Go through the data below and copy each line where the word "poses" occurs.

SUPPLIED MATERIAL:
..........

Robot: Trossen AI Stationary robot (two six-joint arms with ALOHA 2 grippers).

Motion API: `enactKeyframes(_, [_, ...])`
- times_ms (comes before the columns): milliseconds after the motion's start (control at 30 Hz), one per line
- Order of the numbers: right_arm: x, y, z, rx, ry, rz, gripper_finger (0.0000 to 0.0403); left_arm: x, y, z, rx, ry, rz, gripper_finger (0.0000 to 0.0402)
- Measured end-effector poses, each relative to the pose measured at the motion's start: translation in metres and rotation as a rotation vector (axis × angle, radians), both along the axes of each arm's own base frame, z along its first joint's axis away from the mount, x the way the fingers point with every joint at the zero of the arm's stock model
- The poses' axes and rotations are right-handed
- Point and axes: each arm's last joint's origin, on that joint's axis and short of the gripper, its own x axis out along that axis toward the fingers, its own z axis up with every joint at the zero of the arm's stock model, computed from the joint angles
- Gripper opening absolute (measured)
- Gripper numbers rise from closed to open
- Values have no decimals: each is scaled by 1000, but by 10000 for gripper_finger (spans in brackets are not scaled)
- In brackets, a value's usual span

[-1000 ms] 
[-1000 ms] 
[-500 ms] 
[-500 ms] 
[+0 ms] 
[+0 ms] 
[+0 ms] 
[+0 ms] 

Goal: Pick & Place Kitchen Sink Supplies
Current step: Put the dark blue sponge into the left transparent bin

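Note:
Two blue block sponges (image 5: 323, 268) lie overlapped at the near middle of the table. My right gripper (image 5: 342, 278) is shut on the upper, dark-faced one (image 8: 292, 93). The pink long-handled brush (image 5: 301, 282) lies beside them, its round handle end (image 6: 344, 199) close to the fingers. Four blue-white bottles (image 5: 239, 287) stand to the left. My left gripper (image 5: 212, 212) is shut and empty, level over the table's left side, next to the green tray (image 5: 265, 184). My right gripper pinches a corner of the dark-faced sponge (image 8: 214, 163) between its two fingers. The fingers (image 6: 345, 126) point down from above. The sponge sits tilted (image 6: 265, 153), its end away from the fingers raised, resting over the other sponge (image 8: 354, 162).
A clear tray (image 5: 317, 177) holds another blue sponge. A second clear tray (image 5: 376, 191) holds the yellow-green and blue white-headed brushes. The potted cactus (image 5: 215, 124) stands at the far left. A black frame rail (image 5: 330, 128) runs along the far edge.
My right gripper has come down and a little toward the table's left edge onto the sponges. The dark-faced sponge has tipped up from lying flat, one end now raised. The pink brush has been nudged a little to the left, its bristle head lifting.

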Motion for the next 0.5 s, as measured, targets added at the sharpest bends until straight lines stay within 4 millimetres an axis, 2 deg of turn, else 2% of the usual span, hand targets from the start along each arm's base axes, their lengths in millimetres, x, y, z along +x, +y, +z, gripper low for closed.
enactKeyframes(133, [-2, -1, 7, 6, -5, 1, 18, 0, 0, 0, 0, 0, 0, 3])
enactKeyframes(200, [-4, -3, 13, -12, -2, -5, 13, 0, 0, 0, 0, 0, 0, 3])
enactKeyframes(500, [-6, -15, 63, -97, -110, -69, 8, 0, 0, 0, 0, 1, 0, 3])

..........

OUTPUT OF THE EXERCISE:
- Measured end-effector poses, each relative to the pose measured at the motion's start: translation in metres and rotation as a rotation vector (axis × angle, radians), both along the axes of each arm's own base frame, z along its first joint's axis away from the mount, x the way the fingers point with every joint at the zero of the arm's stock model
- The poses' axes and rotations are right-handed

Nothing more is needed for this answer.